IIF "Global Debt Increased by $24 Trillion Last Year, Totaling $281 Trillion"

Global Debt Increased by 2,650 Trillion Won Due to COVID-19 View original image

[Asia Economy Reporter Park Byung-hee] The International Institute of Finance (IIF) announced that global debt surged by $24 trillion (approximately 26,500 trillion KRW) last year as government finances were massively deployed to respond to COVID-19.


The IIF explained that half of the $24 trillion increase in debt was due to support measures introduced by governments worldwide to combat COVID-19. The remaining half consisted of increases in corporate, bank, and household debt by $5.4 trillion, $3.9 trillion, and $2.6 trillion respectively. The total global debt, including the additional $24 trillion, was estimated at $281 trillion.


The global debt-to-GDP ratio rose to 355%, up 35 percentage points from 2019. The IIF noted that considering the debt-to-GDP ratio increased by 10 and 15 percentage points in 2008 and 2009 during the global financial crisis, respectively, last year’s rise was steep.


The IIF also forecasted that the debt-to-GDP ratio could increase significantly again this year. Although the GDP, which declined last year, is expected to grow this year, potentially limiting the rise in the debt ratio, the low benchmark interest rates make it likely that debt will continue to increase. The IIF stated, "Government sector debt is expected to increase by about $10 trillion this year, pushing total government debt beyond $92 trillion."

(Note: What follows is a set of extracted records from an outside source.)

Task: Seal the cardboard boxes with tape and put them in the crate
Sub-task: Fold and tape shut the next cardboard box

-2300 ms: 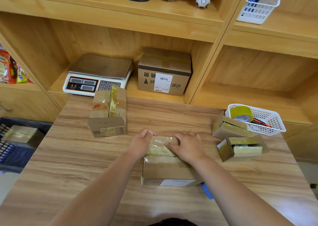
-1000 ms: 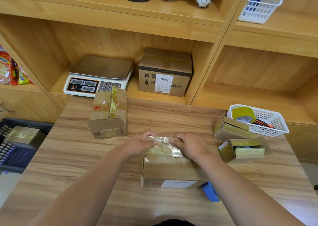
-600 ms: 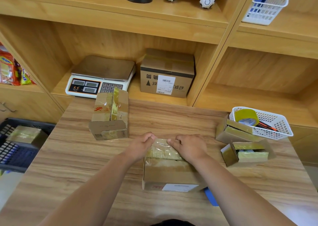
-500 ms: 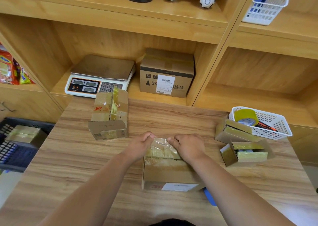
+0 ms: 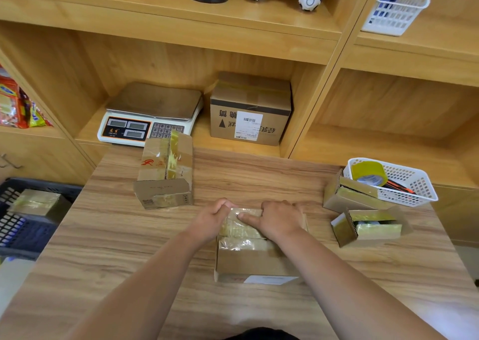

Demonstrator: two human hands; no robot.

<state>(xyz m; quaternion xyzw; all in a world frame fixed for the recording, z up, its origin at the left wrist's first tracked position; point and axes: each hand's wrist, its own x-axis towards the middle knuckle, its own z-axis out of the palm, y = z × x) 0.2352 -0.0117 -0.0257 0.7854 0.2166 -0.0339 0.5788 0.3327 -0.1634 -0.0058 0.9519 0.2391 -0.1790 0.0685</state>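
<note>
Head view, single frame.

- Cardboard box (image 5: 255, 262): sits flat on the bench (image 5: 116, 249), about midway between the left and right edges. A glossy tape strip (image 5: 241, 229) runs over its top toward the far edge.
- Left hand (image 5: 211, 219): at the box's far left top corner, fingers (image 5: 224, 206) curled tight, knuckles up. They appear to pinch the end of the tape strip, but the contact point is hidden behind the knuckles.
- Right hand (image 5: 280, 219): on the far right part of the box top. Fingers bent over the box's far edge, one digit laid flat on the tape and pointing toward the left hand.
- Second taped box (image 5: 166, 173): toward the bench's far left corner, well apart from the hands.
- Two small open boxes (image 5: 363, 215): at the right edge, touching each other.
- White basket (image 5: 414, 186): at the far right corner, just behind the small boxes. Holds a yellow tape roll (image 5: 368, 172).
- Dark crate (image 5: 26, 233): beyond the bench's left edge and lower. One taped box (image 5: 36, 202) lies inside.
- Shelf behind the far edge: weighing scale (image 5: 150, 114) and a labelled carton (image 5: 248, 109), side by side.
</note>
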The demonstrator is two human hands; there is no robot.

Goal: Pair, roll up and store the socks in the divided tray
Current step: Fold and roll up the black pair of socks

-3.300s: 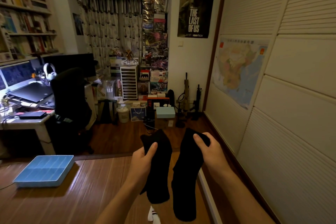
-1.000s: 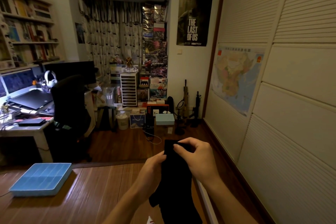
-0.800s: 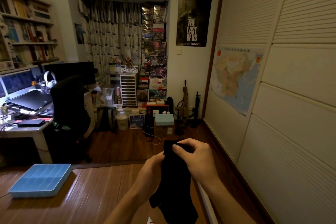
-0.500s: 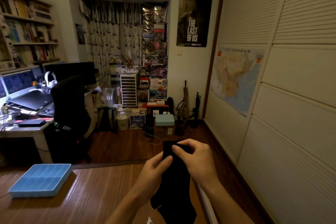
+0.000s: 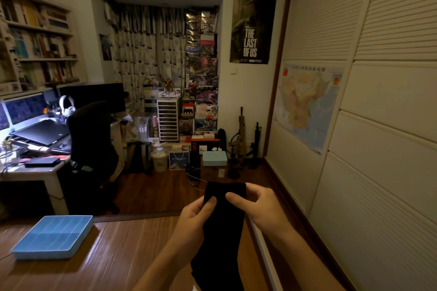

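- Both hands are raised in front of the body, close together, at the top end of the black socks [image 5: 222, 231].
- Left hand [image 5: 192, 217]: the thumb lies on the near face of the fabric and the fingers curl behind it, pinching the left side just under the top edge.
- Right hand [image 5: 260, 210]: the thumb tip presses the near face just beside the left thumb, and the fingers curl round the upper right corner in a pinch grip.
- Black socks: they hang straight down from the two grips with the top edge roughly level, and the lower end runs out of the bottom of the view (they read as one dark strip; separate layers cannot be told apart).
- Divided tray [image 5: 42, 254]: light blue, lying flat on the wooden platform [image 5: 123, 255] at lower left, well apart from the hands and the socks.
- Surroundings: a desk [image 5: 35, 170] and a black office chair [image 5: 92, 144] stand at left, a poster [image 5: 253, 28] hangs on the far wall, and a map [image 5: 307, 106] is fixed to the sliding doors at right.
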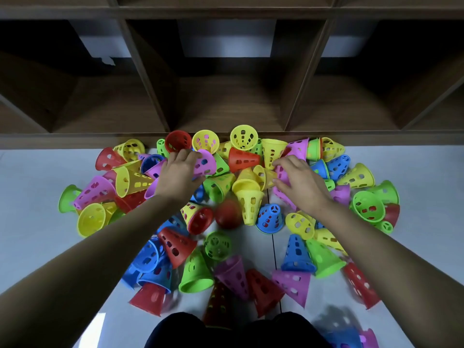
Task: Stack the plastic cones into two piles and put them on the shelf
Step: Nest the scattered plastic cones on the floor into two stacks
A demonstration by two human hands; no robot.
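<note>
Left hand grips pink cone; right hand (palm down) clutches cones.

The heap of coloured perforated plastic cones lies spread on the pale tiled floor before me, its far edge against the foot of the brown wooden shelf unit behind. My left grip holds a pink plastic cone at the far middle. To its right, my right grip holds a second pink plastic cone. A red ball lies between my forearms.
</note>
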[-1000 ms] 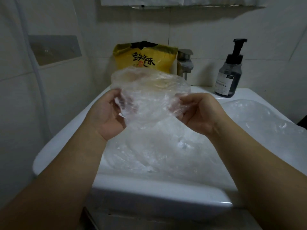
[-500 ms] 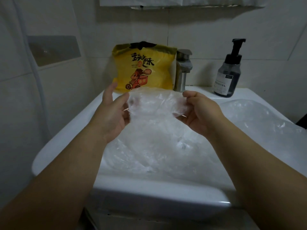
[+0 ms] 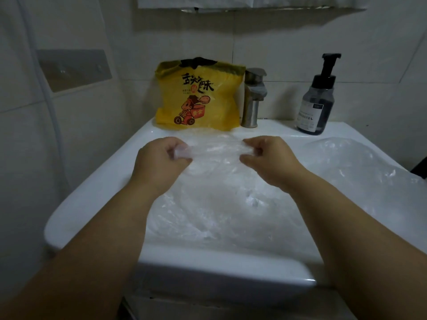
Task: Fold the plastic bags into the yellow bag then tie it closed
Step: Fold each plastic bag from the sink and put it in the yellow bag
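Left hand (image 3: 161,158) and right hand (image 3: 268,155) each pinch one crinkled, translucent plastic bag (image 3: 215,150); one glossy yellow bag (image 3: 198,95) behind.

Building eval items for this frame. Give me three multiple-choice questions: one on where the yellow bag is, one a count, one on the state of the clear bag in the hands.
1. Where does the yellow bag stand?
A. on the floor
B. on the back ledge of the sink, left of the faucet
C. hung from the wall

2. How many pump bottles stand on the sink?
A. one
B. two
C. three

3. The clear bag raised above the basin is:
A. lying untouched
B. gripped by one hand only
C. pinched at both ends, by the left hand and the right hand

Key: 1 B, it stands on the ledge beside the faucet; 2 A, a single dark bottle stands at the back right; 3 C, each hand curls round one end.
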`<state>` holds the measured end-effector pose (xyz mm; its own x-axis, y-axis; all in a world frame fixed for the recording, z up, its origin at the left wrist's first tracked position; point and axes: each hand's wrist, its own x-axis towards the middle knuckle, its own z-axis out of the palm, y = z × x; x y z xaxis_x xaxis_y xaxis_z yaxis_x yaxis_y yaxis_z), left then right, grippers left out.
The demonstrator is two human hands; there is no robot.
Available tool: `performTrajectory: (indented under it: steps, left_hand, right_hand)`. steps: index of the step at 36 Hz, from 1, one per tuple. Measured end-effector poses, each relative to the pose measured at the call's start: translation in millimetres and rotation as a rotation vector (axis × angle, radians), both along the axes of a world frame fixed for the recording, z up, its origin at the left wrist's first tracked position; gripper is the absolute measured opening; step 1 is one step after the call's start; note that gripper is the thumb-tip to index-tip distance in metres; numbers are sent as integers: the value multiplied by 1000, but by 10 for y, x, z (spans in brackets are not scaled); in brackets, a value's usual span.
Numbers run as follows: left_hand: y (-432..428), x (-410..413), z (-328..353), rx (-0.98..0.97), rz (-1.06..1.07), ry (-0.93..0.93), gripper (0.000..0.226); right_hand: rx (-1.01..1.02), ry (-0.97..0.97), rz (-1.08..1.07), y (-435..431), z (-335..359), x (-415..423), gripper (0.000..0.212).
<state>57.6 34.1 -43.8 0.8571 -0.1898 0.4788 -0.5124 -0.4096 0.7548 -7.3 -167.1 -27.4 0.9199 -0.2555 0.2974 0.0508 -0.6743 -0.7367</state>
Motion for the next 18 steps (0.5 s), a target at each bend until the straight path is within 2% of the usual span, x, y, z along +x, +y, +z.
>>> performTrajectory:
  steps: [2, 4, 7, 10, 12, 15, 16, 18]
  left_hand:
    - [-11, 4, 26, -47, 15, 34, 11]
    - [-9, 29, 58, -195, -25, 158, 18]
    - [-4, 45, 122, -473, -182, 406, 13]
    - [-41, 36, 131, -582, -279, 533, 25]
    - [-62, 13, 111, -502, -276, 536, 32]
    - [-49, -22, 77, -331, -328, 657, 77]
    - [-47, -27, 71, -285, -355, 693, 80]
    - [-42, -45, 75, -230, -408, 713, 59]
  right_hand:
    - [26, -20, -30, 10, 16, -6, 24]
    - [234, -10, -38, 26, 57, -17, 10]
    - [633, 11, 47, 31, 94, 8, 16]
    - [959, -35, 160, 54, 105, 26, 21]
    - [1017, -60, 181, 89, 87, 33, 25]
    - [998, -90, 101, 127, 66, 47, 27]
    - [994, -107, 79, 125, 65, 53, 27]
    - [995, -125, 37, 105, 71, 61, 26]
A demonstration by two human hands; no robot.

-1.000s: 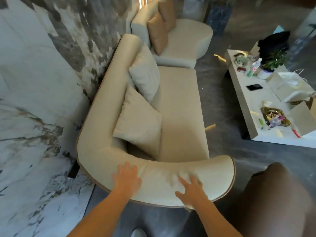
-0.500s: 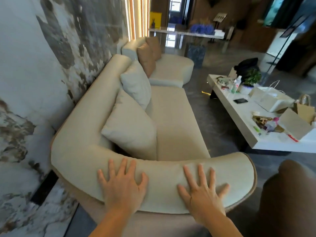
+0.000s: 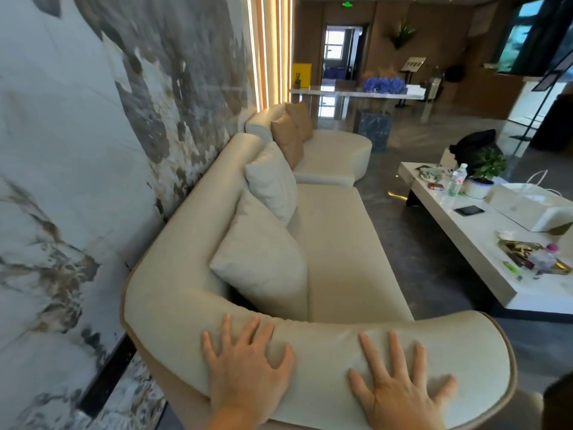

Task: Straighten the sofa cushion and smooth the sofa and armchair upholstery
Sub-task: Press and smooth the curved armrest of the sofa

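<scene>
A long cream sofa (image 3: 338, 243) runs away from me along the marble wall. My left hand (image 3: 248, 370) and my right hand (image 3: 400, 386) both lie flat, fingers spread, on its near padded armrest (image 3: 322, 352). Neither hand holds anything. Two cream cushions lean on the backrest: a near one (image 3: 266, 262) and a farther one (image 3: 273, 181). Beyond them a rounded cream section (image 3: 335, 156) carries two tan cushions (image 3: 290, 135).
The marble wall (image 3: 93, 150) stands tight against the sofa's left. A white coffee table (image 3: 465, 231) at right holds a bottle, phone, potted plant, boxes and small clutter. Dark floor (image 3: 418, 259) runs between sofa and table. A dark brown shape (image 3: 558, 405) sits at bottom right.
My view has tilted up and closer, so more of the room shows. Both hands have slid up onto the armrest's top and spread flat, moving slightly apart.
</scene>
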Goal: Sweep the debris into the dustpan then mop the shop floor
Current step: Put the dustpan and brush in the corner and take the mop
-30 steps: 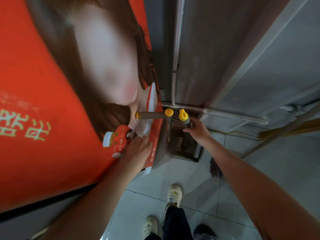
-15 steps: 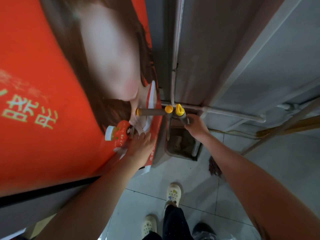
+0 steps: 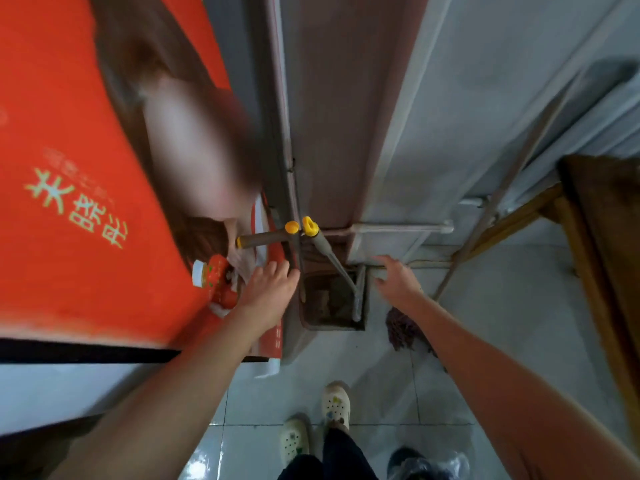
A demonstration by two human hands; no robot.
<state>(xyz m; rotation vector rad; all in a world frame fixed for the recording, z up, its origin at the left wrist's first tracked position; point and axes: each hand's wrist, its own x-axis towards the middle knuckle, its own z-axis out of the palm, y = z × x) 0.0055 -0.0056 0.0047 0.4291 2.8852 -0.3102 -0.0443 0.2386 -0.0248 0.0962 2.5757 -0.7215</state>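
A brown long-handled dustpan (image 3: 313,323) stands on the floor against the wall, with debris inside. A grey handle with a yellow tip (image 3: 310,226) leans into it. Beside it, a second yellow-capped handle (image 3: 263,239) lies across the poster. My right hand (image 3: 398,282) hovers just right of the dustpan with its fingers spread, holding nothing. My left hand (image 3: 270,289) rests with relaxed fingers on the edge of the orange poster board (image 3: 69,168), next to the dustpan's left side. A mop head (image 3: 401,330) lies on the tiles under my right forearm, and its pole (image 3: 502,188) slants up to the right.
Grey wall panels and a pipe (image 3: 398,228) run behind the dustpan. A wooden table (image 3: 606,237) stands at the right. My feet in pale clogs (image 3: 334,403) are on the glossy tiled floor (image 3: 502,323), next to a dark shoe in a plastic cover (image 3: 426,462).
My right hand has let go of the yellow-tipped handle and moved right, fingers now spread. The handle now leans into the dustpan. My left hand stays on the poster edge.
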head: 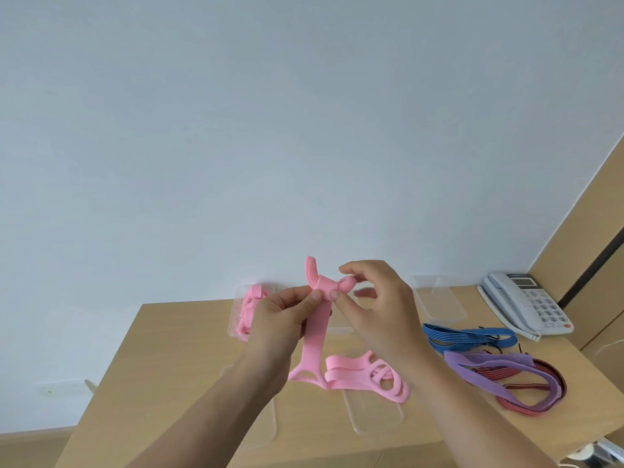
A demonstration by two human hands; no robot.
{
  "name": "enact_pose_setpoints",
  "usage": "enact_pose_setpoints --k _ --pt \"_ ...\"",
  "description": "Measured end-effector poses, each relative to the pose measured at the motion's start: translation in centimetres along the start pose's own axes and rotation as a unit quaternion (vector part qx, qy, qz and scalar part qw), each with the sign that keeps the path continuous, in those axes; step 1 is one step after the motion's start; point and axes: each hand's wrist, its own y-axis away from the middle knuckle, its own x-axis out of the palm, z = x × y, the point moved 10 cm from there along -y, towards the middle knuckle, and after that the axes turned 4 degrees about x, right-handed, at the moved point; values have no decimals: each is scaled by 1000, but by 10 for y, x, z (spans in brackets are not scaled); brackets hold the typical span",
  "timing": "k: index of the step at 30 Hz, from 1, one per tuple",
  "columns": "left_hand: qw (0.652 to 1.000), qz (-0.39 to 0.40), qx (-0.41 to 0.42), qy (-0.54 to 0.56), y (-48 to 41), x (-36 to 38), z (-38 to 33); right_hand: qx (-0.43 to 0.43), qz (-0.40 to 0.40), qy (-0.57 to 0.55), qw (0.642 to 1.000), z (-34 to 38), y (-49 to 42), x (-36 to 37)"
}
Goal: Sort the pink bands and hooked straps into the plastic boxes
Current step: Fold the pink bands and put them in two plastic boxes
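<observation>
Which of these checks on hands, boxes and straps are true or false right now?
1. The left hand and right hand both pinch one pink band, held up above the table. True.
2. The far-left plastic box holds nothing. False: several pink pieces lie in it.
3. The blue strap, purple strap and red strap are already in the clear box by the telephone. False: all three lie on the table, and that box looks empty.
4. More loose pink bands lie on the table below the hands. True.
</observation>
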Motion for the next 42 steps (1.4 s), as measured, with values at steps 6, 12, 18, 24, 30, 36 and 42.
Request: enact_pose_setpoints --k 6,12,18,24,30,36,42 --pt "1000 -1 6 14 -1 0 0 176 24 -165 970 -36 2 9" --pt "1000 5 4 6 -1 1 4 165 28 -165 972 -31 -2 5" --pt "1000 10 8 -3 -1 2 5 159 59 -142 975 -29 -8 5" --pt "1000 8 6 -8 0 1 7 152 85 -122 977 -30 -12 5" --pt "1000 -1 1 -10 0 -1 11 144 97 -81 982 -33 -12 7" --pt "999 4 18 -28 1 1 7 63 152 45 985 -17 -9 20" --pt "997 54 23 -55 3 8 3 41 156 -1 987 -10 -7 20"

However, the IIF warned that reducing support policies could trigger a greater crisis. It added that responding to the post-COVID-19 situation might be more challenging than dealing with the aftermath of the financial crisis. The institute pointed out that if governments withdraw support measures prematurely, it could lead to a surge in non-performing loans and bankruptcies.


On the other hand, the increased debt could weaken the policy capacity to address future climate change and environmental issues. In any case, the situation inevitably poses a growing dilemma for governments.


By country, European nations showed a significant rise in debt ratios. The IIF stated that the increase in European countries’ debt ratios was mostly due to government debt. In particular, Greece, Spain, and the United Kingdom saw substantial increases in their debt ratios. For France, Spain, and Greece, the debt-to-GDP ratio of the non-financial sector rose by more than 50 percentage points. Among advanced countries, Switzerland was the only nation where the debt-to-GDP ratio decreased.



Among emerging countries, China’s debt ratio increased the most, with Turkey, Korea, and the United Arab Emirates (UAE) also experiencing significant rises. South Africa and India saw large increases in government debt ratios.


This content was produced with the assistance of AI translation services.